Tic tac, tic tac… Pour porter la voix de la France en Europe, le temps est compté. Le drapeau bleu étoilé n’a flotté qu’une journée sous l’Arc de Triomphe. Et la présidence française de l’Union européenne qui vient de s’ouvrir ne durera que six mois. Nul doute que l’agenda sera chargé. Six mois pour tout changer ? Ne rêvons pas. L’Observatoire des mulitnationales a déjà jugé cette présidence « sous influence », car préparée en étroite collaboration avec les grandes entreprises. Mais six mois pour avancer, pourquoi pas ?
Durant 180 jours, la France va piloter les travaux législatifs, élaborer les compromis et, surtout, influer sur l’ordre du jour des réunions : c’est là que se trouvent les marges de progrès dont pourrait se prévaloir la France. Pour quel programme ? Les enjeux sociaux et environnementaux ne s’arrêtent pas aux frontières de l’Hexagone. L’une des deux priorités de la France, après le renforcement des frontières de l’Europe, concerne « un nouveau modèle européen de production, de solidarité et de régulation ». Entendez par là qu’il faut tirer les leçons de la pandémie, réussir la transition numérique, affronter le défi climatique, créer un salaire minimum européen, instaurer une taxe carbone aux frontières…
Emmanuel Macron a aussi parlé de développer un service civique européen. Unis-Cité, l’association pionnière du Service Civique en France, qui a inspiré la loi sur le Service Civique et déjà accompagné plus de 35.000 jeunes volontaires, s’est réjouie de cette annonce. Mais Unis-Cité a aussitôt précisé ses propres propositions : « Permettre aux jeunes européens de 16 à 25 ans, de tous milieux sociaux et niveaux d’études, de consacrer une année de leur vie à servir l’intérêt général en Europe, de répondre aux besoins sociaux et environnementaux des pays de l’Union Européenne, de développer ainsi des compétences précieuses pour leur propre insertion citoyenne et professionnelle ». Le cadre est clairement posé.
Quant aux modalités de ce Service Civique européen, « il pourrait être conçu comme une année de césure citoyenne de 12 mois menée en deux temps : six mois de missions d’intérêt général sur le territoire national du jeune et six mois dans un autre pays européen », souligne Marie Trellu-Kane, co-fondatrice et présidente d’Unis-Cité, qui publiait en novembre dernier son essai « Liberté ! Égalité ! Et ? Pour un autre service national ». Son objectif : faire du Service Civique une « école de la fraternité », le rendre accessible un jour à tous les jeunes en Europe (5 millions de jeunes Européens par classe d’âge) pour qu’ils vivent à la fois « un temps de service aux autres et une expérience de mobilité européenne, afin de se réapproprier, par une expérience de vie forte et porteuse de sens, leur appartenance à une destinée commune ».
Enfin, nul doute que la finance verte voudra profiter de la présidence française de l’Union européenne pour avancer.

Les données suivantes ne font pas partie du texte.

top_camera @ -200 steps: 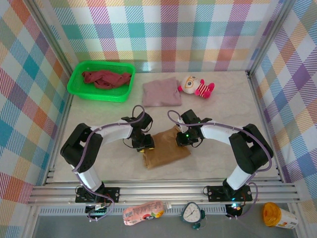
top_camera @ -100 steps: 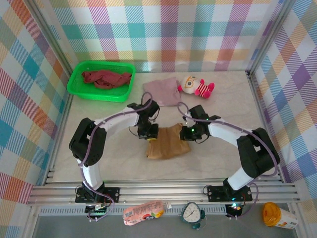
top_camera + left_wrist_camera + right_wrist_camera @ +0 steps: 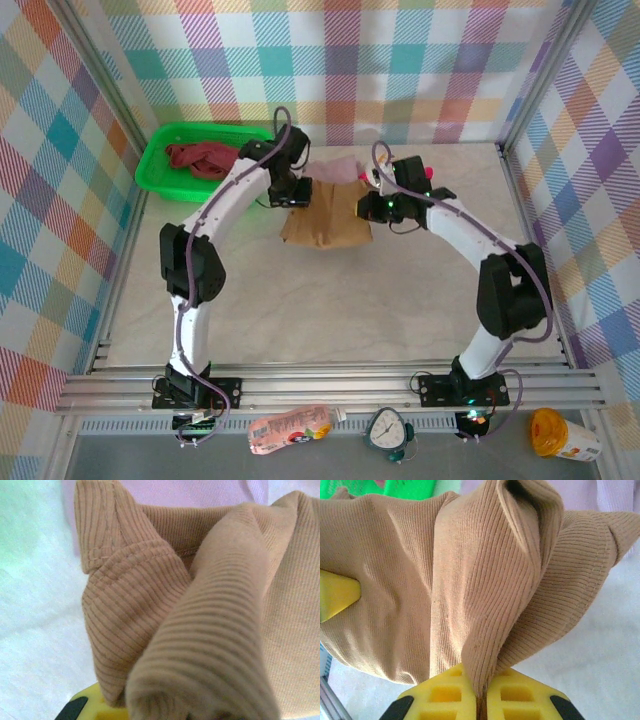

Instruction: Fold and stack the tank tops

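The pale surface carries the green basket at far left, with the dark maroon-red tank top crumpled inside. The tan-brown tank top is held between both arms, just in front of the folded mauve-pink tank top. The left end effector and the right end effector are each pinched narrow on a far corner of the tan cloth. The right wrist view shows yellow fingers clamped on a ribbed fold — the top view hides this. The left wrist view shows bunched tan ribbing over one yellow finger — mauve cloth behind.
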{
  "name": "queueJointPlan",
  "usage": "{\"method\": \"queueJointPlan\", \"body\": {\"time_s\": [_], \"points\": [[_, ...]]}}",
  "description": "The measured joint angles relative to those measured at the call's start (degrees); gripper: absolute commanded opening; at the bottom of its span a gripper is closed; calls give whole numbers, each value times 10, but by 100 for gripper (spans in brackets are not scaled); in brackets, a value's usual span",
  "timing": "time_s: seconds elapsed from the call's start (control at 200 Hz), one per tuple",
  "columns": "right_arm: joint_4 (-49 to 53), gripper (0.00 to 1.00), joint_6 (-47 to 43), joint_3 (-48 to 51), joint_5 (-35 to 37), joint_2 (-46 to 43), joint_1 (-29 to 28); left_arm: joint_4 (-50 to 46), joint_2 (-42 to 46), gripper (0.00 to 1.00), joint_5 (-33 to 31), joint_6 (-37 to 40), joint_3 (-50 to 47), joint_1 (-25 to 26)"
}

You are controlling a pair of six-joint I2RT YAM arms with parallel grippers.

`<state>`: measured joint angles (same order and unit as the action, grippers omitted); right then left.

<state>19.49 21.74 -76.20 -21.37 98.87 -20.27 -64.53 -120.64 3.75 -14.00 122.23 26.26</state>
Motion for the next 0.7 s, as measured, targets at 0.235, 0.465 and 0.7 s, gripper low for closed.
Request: {"method": "queueJointPlan", "body": {"time_s": [0.235,0.465,0.7], "points": [[-6,1,-12,-138,-2,125,16,9,-83,0,-25,45,116,-34],[-12,2,-16,-221,4,224,32,60,-170,4,-56,75,168,-57],[-22,17,-32,-276,27,307,43,112,-265,30,-64,91,232,-59]]}}
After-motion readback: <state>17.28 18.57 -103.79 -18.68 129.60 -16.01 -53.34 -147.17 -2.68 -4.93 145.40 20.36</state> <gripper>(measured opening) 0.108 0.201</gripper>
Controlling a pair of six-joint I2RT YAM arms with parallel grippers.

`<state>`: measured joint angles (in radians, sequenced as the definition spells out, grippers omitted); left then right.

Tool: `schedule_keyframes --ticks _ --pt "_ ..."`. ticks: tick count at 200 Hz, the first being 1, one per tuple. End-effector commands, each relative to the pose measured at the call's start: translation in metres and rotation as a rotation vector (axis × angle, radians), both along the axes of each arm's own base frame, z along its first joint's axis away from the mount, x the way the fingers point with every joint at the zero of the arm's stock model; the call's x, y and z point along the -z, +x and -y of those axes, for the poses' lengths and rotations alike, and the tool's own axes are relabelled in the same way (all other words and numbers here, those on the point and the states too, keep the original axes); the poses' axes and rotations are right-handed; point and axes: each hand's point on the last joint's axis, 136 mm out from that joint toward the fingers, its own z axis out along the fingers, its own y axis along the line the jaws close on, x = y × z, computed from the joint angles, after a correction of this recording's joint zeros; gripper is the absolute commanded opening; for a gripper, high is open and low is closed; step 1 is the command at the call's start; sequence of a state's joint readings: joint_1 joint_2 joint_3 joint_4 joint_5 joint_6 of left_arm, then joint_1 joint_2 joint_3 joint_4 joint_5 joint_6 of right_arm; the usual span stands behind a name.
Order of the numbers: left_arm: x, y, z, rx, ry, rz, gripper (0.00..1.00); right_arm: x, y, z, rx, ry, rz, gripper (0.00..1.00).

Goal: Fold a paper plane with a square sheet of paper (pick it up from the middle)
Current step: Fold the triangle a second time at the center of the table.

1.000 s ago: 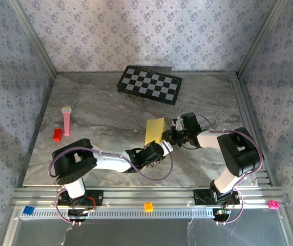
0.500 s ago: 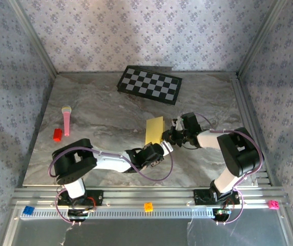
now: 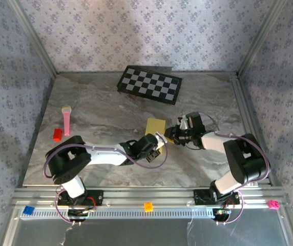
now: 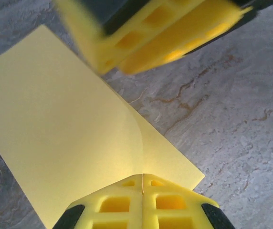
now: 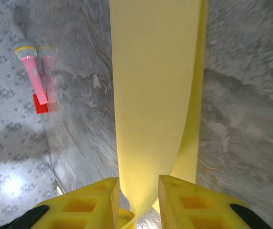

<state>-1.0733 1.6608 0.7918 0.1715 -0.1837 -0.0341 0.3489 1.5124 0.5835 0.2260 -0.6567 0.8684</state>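
Paper sheet (image 3: 155, 126) mid-table (image 3: 100, 107), checkerboard (image 3: 149, 85) behind it, microphone (image 3: 66, 120) and block (image 3: 58, 134) left

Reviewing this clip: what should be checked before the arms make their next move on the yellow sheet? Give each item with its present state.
1. The left gripper holds the square sheet of paper: ok, jaws shut on its edge.
2. The right gripper is free of the sheet: cannot tell; jaws stand apart, but the paper runs between them.
3. Fold pressed flat: not ok, the top layer bows up with no sharp crease.
4. Edges aligned: cannot tell.
5. The checkerboard, pink microphone and red block lie apart from the sheet: ok.
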Motion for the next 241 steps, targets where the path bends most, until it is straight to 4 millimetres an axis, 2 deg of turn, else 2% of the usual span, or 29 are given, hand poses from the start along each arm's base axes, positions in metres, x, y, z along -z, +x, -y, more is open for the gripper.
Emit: schedule_keyframes --ticks 1,25,48,127,164,241 --pt "-0.02 -0.007 0.009 0.019 -0.125 -0.145 0.0 0.007 -0.004 0.024 0.068 -0.073 -0.015 0.32" --pt "-0.021 -0.006 0.009 0.018 -0.152 -0.221 0.0 0.008 -0.005 0.043 0.133 -0.098 -0.014 0.34" --pt "-0.022 -0.006 0.013 0.019 -0.182 -0.286 0.0 0.002 -0.008 0.047 0.133 -0.092 0.004 0.33" --pt "-0.03 -0.003 0.041 -0.038 -0.317 -0.477 0.0 0.007 -0.031 0.051 0.089 -0.149 -0.021 0.11" --pt "-0.031 0.002 0.045 -0.098 -0.371 -0.512 0.0 0.007 -0.035 0.045 0.056 -0.14 -0.023 0.06" --pt "-0.016 0.006 0.032 -0.159 -0.341 -0.515 0.0 0.025 -0.037 0.013 -0.046 -0.168 -0.061 0.01"
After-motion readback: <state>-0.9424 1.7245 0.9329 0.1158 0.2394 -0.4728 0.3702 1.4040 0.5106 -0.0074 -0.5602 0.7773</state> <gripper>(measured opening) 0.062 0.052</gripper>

En cours de structuration en France, elle ne pourra démultiplier son impact qu’à l’échelle européenne, pour financer convenablement les infrastructures de la transition écologique. En 2020, l’Union Européenne avait adopté une ‘taxonomie’ dressant la liste des activités économiques à bénéfice environnemental, sur laquelle les investisseurs vont devoir se justifier auprès de leurs actionnaires pour la première fois cette année. Voilà qui promet quelques controverses médiatiques, tant les données sont trop partielles et peu standardisées au niveau européen. Là aussi, des marges de progrès sont à conquérir.
Assurément, l’agenda européen de la France sera donc chargé. Emmanuel Macron s’exprimera d’abord le 19 janvier à Strasbourg, juste avant un débat au Parlement européen. Puis, les 17 et 18 février, deux journées seront consacrées à l’économie sociale en Europe, toujours à Strasbourg, suite à l’appel à contributions lancé l’an dernier par la Commission européenne pour un Plan d’action européen pour l’économie sociale. Enfin, en juin 2022, se tiendra la 110e session de la Conférence internationale du travail (CIT), avec un focus particulier sur l’économie sociale et solidaire et sur l’avenir du travail centré sur l’humain. L’Union européenne ne peut pas être absente des débats. Lourd programme, en vérité.
Six mois pour tout changer ? Ne rêvons pas. Mais six mois pour avancer, pourquoi pas.